Выбрать главу

X. и его сестра много страдали.

Грозовым утром, когда небо стало свинцово-серым, при свете лампочки, свисавшей в кухне с потолка, они обнаружили рядом с эмалированным кофейником пунцовую кашицу в миске. Мертвенно побледнев, брат и сестра вполголоса обсудили с глазу на глаз, выбросить ли останки в туалет или же отнести в сад.

Вечером X. купил бутылку коньяка — напиток, о котором он знал до этого лишь понаслышке. Два месяца спустя поставщик уже привозил ему каждую неделю по целому ящику.

Если только дни не были долгими, они становились неимоверно короткими. Облокотившись на колени, грызя ногти и мысленно пытаясь найти выход, замурованный несправедливостью, X. с сестрой слушали бой часов.

Всякие меры по наблюдению оказались тщетными-в Б. направили даже войска: еще были шестилетняя Мадлен Гро, двенадцатилетний Юбер Лепап, восьмилетняя Югетт Ласерр, девятилетняя Паскаль Обаньон, семилетний Шарль Вандоорп, двенадцатилетняя Колетт Маньи и четырехлетняя крошка Таня Буланже, которую опознали с превеликим трудом.

В тот день Женщина-белоглазка, каждое слово которой предвещало новые муки и ужасы, объявила, что завтра отведет меня кое к кому.

— К кому? — удивленно спросил я. — К кому-то… Хан-хан, хан-хан…

Затем она с равнодушным видом уселась на металлическую балку, и я не мог рассмотреть, что она делает, поскольку она повернулась спиной: толстая серая жаба, которую можно было принять за бугорок.

Внезапно мне захотелось столкнуть ее в пустоту, в душе взметнулся смерч, и я с болью ощутил, как в каждой поре на коже головы поднялись дыбом волосы. Думаю, я потерял сознание, хотя до конца не уверен.

Когда очнулся, я был уже один и валялся на паркете галереи. Смеркалось. Ноги ослабли, и я не знаю, как мне удалось спуститься, отыскать выход и добраться, наконец, до дома, где меня ждали к ужину. Я был в шоковом состоянии, и от меня так и не добились признания. Уложили в постель, но, несмотря на принятое успокоительное, сон мой тревожили причудливые грезы, которые я уже не отличаю от яви. Я проболел несколько недель и больше никогда не видел Женщину-белоглазку.

Я хорошо знал обоих, и они были совсем не такие, как вы описываете. Прежде всего, вы неточно изображаете ее. У нее и правда была заячья губа. Возможно, она и правда была не очень ухожена. У нее и правда был странноватый смех. У нее и правда было что-то с глазом. Но, кажется, она была преданной и довольно сносно готовила.

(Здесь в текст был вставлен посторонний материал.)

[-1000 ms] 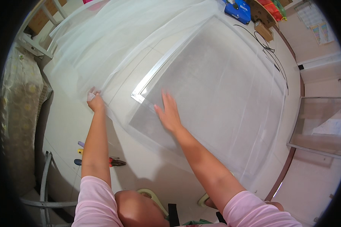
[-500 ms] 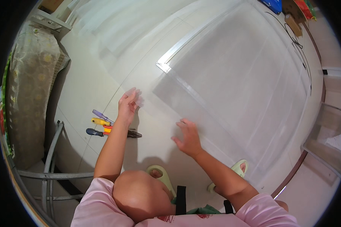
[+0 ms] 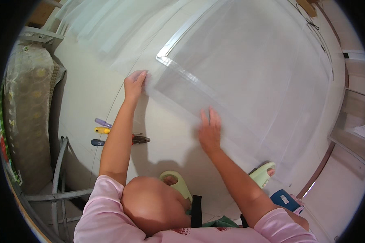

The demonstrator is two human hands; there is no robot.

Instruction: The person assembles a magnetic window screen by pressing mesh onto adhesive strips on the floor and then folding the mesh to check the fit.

Сестра всегда оставалась дома, так что X. никогда не брал с собой ключи. Поэтому однажды вечером, с наступлением темноты, он долго стучал и звонил в дверь, насквозь продрогнув и ссутулившись под мокрым зонтом: — Женевьева! Женевьева!

Свет в доме не горел, X. разбил камнем стекло и влез в окно. На первом этаже он никого не встретил, но, поднимаясь по лестнице, заметил, что ступени скрипят так, будто в доме покойник. Он обнаружил сестру, свернувшуюся клубком в позе эмбриона, с выпученными глазами и высунутым языком, а рядом с ней — опрокинутый черный пузырек.

На похоронах было много народу, но пару месяцев спустя некто Кристиан Госен, бортовой инженер с какого-то танкера, утверждал, что столкнулся с мадам Женевьевой на сингапурской Чейндж-Элли. Конечно, то была она, ведь стоит хоть раз ее увидеть… Вскоре другие люди рассказали, будто встречали ее в Париже, Лондоне, Ницце, но никто не смог привести доказательства.

Глубоко опечаленный исчезновением сестры, X. перестал за собой следить. Он часто обнюхивал свою одежду, сидя на краю кровати и склонив голову. У него также появилась привычка подолгу смотреть на себя в зеркало. Он бродил по дому в поисках человека, который когда-то был им самим, хотя и совсем другим, — в поисках нового «я», беспорочного агнца, а дом представлял собой лабиринт, провонявший останками, что гнили на тарелках, сложенных грудой в раковине, экскрементами, черной назойливой накипью, наделенной даром красноречия. У X. не было сил что-либо изменить.

Однажды кто-то заметил кровь у него под ногтями, и люди зашушукались. Его снова арестовали, допросили и отпустили, так и не сумев ничего вменить. Но на сей раз возникли серьезные подозрения. На улице его сторонились. В некоторых магазинах отказывались обслуживать. Он получал анонимные письма.